John Steinbeck is a very well rounded author who is regarded as one of the most talented of his time. The California native lived an early life of constant moving, which eventually led to affect his writing style. Many common themes are evident throughout all of his short stories and books. Steinbeck is such an acclaimed writer because his themes and plots of his stories correlate to the time period in which he is writing. Therefore, readers are able to relate to his stories, leading Steinbeck to be an instant success.

The styles and techniques in which he uses these themes varies story to story. His writing style reflects heavily on his own personal life growing up as well as with the time period of his writing and life. The two main stories with clear themes and techniques is Of Mice and Men and The Grapes of Wrath. The main themes that will be discussed in depth are violence, the American Dream, relationships, ethics, and biblical reference. When looking in depth at these two stories, Steinbeck’s writing style becomes clear. In order to grasp the meaning and incentive for John Steinbeck’s writing it is crucial to understand and account for his themes, styles, and techniques that he uses repeatedly in his works.



One of Steinbeck’s most commonly used theme is that of violence.

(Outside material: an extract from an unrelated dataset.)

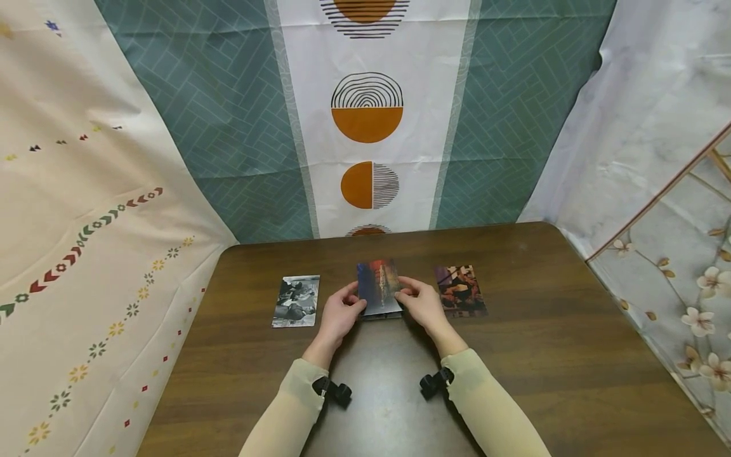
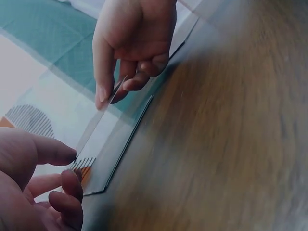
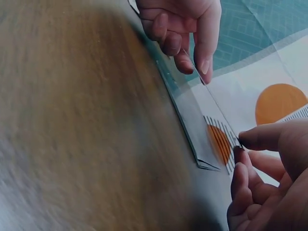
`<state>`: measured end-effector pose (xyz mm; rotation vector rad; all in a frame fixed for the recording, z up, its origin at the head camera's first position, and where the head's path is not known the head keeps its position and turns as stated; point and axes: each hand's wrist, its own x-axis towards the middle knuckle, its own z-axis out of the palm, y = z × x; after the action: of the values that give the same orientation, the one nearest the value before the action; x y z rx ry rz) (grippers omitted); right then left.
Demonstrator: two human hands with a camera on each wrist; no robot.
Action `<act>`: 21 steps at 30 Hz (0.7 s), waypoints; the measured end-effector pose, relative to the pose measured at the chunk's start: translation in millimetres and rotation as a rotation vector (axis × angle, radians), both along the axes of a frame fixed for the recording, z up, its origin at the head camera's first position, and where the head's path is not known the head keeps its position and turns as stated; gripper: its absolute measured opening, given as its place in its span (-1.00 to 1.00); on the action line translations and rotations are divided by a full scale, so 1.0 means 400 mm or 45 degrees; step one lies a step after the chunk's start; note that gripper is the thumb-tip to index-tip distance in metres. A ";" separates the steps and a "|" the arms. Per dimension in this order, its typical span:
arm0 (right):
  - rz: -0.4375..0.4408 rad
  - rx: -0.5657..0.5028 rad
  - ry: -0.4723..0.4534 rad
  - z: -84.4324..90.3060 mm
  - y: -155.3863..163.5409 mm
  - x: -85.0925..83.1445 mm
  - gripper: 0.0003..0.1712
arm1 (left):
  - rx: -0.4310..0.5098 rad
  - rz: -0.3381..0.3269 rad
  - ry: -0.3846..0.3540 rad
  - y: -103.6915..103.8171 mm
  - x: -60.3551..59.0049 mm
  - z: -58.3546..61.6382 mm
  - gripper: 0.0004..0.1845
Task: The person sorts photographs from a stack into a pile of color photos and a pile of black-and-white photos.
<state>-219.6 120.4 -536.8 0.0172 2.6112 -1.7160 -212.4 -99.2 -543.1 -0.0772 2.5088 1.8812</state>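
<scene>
In the head view both hands hold a photo print [image 1: 379,285] with blue and orange-red colours, upright in format, over the middle of the table. My left hand [image 1: 341,312] pinches its left edge between thumb and fingers; my right hand [image 1: 424,306] pinches the right edge. From the wrist views the held print [image 2: 94,126] appears thin and edge-on, raised above the tabletop. Beneath it lies a small stack of prints [image 3: 179,118], whose near edge [image 1: 381,316] just shows below the held one. The upper faces of that stack are mostly hidden.
A black-and-white photo [image 1: 296,301] lies left of the hands on the brown wooden table [image 1: 228,381]. To the right lies a dark, warm-coloured photo [image 1: 460,291]. A patterned green and white curtain [image 1: 365,127] hangs behind the table's far edge.
</scene>
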 end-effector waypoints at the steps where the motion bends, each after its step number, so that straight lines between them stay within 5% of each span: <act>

Throughout most of his stories the theme of violence always seems to play a role in in the plot line, whether it be a major idea or just an underlying theme. By taking a look at his works it is evident of his desire to use violence as a recurring idea. The broad topic of violence is outlined perfectly by James Mumford when he says “Suicides; domestic violence; lynching; botched abortions; fraternal beatings; heroes who boast about knocking people’s heads “plumb to squash” (The Grapes of Wrath 28) merely a cursory glance at Steinbeck’s writing reveals the central presence of violence” (Mumford 145).

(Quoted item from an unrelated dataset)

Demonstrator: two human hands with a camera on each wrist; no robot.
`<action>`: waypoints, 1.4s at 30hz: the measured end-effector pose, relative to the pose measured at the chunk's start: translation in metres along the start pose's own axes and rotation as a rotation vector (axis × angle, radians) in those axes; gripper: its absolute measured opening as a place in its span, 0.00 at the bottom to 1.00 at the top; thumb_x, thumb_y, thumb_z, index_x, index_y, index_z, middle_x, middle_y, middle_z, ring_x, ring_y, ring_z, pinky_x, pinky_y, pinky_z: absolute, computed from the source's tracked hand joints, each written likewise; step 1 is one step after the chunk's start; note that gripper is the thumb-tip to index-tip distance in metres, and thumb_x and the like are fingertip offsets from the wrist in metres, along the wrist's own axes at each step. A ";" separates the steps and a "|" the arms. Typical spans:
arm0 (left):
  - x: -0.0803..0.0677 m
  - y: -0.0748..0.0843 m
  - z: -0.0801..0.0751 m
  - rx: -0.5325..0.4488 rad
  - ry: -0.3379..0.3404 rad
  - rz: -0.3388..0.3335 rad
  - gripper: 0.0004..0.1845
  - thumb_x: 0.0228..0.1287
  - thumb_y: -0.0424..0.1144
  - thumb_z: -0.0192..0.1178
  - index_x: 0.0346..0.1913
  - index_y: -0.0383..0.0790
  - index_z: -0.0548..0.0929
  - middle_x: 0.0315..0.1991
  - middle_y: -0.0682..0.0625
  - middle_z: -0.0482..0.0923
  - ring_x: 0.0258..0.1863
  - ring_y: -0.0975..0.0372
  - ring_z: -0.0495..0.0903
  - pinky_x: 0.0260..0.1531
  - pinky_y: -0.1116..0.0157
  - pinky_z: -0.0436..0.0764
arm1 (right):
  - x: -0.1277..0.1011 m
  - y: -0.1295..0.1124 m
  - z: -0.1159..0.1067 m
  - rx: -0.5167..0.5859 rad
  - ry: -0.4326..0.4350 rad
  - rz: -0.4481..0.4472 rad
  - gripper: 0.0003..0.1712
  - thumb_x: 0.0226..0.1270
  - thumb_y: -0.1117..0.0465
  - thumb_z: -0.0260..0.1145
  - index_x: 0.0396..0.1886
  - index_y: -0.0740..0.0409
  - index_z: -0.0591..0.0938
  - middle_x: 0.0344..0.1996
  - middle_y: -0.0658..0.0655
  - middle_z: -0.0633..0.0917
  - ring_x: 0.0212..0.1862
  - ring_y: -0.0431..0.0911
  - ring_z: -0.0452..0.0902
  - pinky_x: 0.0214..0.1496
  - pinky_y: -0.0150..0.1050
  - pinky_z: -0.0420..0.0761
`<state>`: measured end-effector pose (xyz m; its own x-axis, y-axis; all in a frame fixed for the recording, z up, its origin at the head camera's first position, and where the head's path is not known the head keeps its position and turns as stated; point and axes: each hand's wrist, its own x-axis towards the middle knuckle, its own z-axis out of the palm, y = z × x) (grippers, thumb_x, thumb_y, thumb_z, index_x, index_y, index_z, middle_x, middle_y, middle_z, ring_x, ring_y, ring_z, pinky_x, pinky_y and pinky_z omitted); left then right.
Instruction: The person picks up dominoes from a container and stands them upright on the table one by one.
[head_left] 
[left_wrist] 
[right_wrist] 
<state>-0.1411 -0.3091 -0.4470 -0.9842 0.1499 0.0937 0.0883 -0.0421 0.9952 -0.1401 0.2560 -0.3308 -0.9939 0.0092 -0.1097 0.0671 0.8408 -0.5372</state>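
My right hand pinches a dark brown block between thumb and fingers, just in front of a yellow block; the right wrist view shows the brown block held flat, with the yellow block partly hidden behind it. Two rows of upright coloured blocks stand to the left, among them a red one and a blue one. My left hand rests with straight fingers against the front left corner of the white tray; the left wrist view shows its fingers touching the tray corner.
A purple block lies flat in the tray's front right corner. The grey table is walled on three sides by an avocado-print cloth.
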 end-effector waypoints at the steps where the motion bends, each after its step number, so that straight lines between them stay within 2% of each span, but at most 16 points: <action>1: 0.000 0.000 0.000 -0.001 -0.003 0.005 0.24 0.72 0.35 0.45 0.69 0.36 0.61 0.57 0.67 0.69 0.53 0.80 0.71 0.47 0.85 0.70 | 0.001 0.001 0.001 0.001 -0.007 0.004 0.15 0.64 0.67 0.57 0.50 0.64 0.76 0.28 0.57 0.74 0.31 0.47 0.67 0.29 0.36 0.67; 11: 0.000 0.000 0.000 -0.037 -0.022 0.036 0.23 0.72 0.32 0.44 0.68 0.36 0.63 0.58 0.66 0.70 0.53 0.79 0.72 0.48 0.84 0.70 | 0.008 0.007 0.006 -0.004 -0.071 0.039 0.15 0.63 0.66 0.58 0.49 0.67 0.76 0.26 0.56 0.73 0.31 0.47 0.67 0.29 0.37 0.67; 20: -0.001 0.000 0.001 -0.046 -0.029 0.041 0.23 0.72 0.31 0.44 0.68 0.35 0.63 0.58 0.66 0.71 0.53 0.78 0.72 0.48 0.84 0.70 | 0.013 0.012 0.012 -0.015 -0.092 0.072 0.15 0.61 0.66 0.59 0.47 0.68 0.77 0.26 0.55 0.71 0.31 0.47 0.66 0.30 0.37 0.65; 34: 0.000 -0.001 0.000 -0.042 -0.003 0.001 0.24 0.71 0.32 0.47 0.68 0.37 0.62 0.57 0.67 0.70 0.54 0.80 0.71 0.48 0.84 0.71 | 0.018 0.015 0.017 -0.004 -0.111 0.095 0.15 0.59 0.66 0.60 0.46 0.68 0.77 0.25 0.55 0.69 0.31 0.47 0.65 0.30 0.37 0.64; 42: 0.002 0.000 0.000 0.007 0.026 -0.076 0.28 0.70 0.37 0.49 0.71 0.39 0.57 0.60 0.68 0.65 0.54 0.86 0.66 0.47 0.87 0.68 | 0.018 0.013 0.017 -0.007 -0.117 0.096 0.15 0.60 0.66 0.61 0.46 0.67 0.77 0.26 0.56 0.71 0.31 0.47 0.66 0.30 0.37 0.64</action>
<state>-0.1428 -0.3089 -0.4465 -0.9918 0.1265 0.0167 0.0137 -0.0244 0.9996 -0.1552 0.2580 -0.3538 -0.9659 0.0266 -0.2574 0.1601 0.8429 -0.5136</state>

It is pretty evident by this little description of the type of theme Steinbeck uses, that his style is pretty aggressive and straightforward. Along with that there are more detailed descriptions which show the incredibly explicit writing of Steinbeck when it comes to violence. For example, in East of Eden, Steinbeck describes the scene of Adam being abused by Charles by saying Adam “felt the square fists whipping nausea into his stomach” (33). To go along with that same scene, Steinbeck also says in East of Eden “Adam felt the punches on temples, cheeks, eyes. He felt his lip split apart and tatter over his teeth, but his skin seemed thickened and dull, as though he were encased in heavy rubber” (33).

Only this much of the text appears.